> _Task description_: Here the job is to return only the lines of the material, exactly, from the first one to the line with "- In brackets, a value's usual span".

> _Dataset extract_:

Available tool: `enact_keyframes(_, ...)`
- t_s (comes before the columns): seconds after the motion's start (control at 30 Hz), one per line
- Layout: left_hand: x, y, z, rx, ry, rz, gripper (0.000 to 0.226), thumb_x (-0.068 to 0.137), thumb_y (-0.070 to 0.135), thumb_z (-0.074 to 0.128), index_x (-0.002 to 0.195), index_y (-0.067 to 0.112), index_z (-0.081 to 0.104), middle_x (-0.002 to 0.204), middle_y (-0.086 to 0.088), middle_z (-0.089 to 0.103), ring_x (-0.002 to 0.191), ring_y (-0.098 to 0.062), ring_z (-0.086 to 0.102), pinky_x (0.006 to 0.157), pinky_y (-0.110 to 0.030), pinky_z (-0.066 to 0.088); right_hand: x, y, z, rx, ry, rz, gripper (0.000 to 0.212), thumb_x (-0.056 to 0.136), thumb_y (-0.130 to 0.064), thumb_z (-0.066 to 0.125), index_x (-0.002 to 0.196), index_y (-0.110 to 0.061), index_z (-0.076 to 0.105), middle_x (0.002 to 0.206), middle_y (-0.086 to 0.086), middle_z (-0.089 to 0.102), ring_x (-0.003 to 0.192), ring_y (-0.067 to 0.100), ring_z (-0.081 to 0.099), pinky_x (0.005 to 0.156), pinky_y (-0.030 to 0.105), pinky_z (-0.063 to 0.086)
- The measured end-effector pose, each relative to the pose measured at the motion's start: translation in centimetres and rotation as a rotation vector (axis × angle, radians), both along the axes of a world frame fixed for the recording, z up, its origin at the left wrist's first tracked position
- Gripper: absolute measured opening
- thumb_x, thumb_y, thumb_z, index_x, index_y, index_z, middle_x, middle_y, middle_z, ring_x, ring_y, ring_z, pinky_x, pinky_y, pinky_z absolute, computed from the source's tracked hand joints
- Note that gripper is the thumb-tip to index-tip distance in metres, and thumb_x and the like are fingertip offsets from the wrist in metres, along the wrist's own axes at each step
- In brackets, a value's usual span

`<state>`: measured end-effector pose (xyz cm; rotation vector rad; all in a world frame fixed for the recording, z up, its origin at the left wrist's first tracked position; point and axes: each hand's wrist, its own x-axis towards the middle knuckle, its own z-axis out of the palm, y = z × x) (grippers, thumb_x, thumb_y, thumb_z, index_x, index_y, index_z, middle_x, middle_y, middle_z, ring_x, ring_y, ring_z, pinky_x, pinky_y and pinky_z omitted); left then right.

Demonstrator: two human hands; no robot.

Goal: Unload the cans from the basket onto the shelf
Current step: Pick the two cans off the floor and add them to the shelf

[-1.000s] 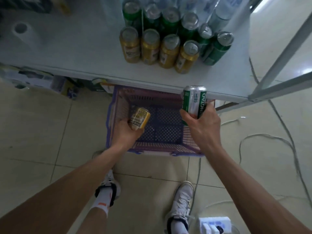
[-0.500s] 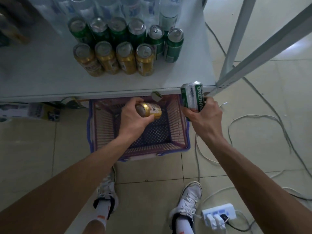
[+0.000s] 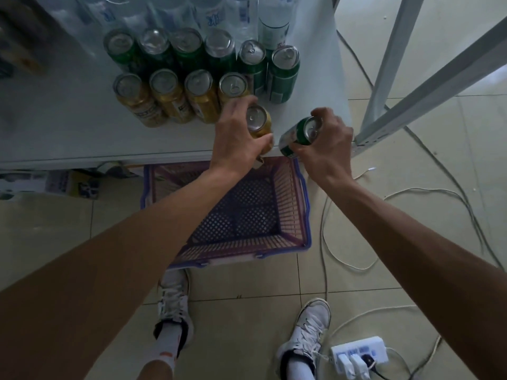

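The left hand (image 3: 236,138) is closed around a gold can (image 3: 259,123), holding it over the near right part of the shelf (image 3: 68,127), just in front of the right end of the row of gold cans (image 3: 178,97). The can's top faces up and it looks close to upright; whether its base touches the shelf cannot be told, since the hand covers the lower part. The right hand (image 3: 326,149) grips a green can (image 3: 300,137) from its right side, tilted so its top points up and to the right, over the near edge of the shelf and just right of the gold can. The two held cans are close together but apart.

On the shelf stand four gold cans in the near row and six green cans (image 3: 203,56) in the row behind, the rightmost two reaching a little nearer. Clear water bottles (image 3: 208,15) stand at the far side.

Below the shelf edge, on the tiled floor (image 3: 55,237), sits a purple basket (image 3: 303,215) with a mesh bottom; no cans show inside it, though the left arm covers part of it. White cables (image 3: 326,231) trail across the floor to the right, and a white power strip (image 3: 359,351) lies near the right shoe (image 3: 310,330). A white metal frame (image 3: 411,83) rises at the right.
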<state>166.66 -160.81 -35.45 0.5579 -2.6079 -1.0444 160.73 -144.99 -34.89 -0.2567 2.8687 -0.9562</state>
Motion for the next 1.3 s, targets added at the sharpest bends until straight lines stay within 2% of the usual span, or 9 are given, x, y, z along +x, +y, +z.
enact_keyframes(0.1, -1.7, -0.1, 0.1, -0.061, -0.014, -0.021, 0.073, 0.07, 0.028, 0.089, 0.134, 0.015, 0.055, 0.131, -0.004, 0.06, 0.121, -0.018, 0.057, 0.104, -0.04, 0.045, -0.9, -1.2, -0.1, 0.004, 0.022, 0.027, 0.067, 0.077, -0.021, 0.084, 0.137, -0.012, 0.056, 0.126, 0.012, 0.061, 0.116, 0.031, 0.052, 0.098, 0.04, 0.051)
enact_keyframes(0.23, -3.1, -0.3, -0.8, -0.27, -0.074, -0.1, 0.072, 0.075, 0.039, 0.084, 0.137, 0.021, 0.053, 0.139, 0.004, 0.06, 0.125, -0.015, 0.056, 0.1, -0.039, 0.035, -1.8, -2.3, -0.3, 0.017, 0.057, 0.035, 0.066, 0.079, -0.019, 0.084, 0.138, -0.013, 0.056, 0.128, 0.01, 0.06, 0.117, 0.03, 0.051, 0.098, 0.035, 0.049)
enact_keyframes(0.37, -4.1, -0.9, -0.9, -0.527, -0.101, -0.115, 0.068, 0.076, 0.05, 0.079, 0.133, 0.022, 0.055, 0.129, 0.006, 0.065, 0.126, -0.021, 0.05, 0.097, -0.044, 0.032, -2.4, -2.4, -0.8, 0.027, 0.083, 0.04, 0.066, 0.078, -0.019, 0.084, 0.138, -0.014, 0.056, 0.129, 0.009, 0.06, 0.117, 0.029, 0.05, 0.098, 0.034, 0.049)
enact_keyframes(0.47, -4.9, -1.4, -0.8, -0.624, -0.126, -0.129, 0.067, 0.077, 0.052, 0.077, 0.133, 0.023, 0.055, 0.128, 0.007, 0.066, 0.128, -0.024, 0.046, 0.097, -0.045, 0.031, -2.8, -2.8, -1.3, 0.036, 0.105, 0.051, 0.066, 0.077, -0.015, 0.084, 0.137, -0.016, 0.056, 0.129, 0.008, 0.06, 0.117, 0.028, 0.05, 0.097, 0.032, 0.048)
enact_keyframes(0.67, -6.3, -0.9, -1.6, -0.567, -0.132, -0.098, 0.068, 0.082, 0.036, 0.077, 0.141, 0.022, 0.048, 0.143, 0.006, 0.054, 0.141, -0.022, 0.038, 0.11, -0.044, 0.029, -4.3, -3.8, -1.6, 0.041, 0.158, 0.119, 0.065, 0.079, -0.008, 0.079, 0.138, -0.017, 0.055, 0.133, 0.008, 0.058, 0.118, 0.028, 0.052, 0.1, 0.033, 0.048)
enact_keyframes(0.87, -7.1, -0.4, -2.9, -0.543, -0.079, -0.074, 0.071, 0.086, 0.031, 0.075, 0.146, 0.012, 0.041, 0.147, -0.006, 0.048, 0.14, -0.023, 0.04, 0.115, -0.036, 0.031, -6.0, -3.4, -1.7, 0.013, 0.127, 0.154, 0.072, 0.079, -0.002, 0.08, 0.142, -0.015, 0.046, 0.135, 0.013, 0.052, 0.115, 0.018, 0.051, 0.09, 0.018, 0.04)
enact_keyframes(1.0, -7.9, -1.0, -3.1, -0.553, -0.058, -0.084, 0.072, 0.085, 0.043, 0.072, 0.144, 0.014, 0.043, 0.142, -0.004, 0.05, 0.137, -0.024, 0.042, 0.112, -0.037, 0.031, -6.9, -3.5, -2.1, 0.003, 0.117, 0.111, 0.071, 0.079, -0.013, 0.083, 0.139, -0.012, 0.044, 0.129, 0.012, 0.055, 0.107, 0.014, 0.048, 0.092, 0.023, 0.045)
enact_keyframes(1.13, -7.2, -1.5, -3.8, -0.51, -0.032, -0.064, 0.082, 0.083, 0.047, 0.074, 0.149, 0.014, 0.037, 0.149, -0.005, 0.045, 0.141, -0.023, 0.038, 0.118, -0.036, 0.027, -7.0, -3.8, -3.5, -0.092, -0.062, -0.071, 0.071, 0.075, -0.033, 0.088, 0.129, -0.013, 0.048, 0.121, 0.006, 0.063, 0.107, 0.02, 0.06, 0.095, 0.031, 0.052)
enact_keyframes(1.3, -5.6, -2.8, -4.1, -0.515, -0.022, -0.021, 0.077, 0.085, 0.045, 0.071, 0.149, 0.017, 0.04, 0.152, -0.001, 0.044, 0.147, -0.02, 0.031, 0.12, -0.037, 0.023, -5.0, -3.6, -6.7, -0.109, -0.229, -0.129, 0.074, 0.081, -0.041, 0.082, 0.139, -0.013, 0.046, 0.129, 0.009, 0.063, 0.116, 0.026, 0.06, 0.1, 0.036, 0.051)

> _Written reply_:
Available tool: `enact_keyframes(_, ...)`
- t_s (comes before the columns): seconds after the motion's start (control at 30 Hz), one per line
- Layout: left_hand: x, y, z, rx, ry, rz, gripper (0.000 to 0.226), thumb_x (-0.068 to 0.137), thumb_y (-0.070 to 0.135), thumb_z (-0.074 to 0.128), index_x (-0.002 to 0.195), index_y (-0.067 to 0.112), index_z (-0.081 to 0.104), middle_x (-0.002 to 0.204), middle_y (-0.086 to 0.088), middle_z (-0.089 to 0.103), ring_x (-0.002 to 0.191), ring_y (-0.098 to 0.062), ring_z (-0.086 to 0.102), pinky_x (0.006 to 0.157), pinky_y (-0.110 to 0.030), pinky_z (-0.066 to 0.088); right_hand: x, y, z, rx, ry, rz, gripper (0.000 to 0.212), thumb_x (-0.056 to 0.136), thumb_y (-0.130 to 0.064), thumb_z (-0.066 to 0.125), index_x (-0.002 to 0.196), index_y (-0.110 to 0.061), index_z (-0.076 to 0.105), middle_x (0.002 to 0.206), middle_y (-0.086 to 0.086), middle_z (-0.089 to 0.102), ring_x (-0.003 to 0.192), ring_y (-0.067 to 0.100), ring_z (-0.081 to 0.099), pinky_x (0.005 to 0.156), pinky_y (-0.030 to 0.105), pinky_z (-0.063 to 0.086)
- The measured end-effector pose, each relative to the pose measured at the motion's start: translation in centimetres and rotation as a rotation vector (axis × angle, radians), both along the axes of a world frame fixed for the recording, z up, its origin at the left wrist's first tracked position
- Gripper: absolute measured opening
- thumb_x, thumb_y, thumb_z, index_x, index_y, index_z, middle_x, middle_y, middle_z, ring_x, ring_y, ring_z, pinky_x, pinky_y, pinky_z absolute, computed from the source's tracked hand joints
- Note that gripper is the thumb-tip to index-tip distance in metres, and thumb_x and the like are fingertip offsets from the wrist in metres, along the wrist's own axes at each step
- In brackets, a value's usual span

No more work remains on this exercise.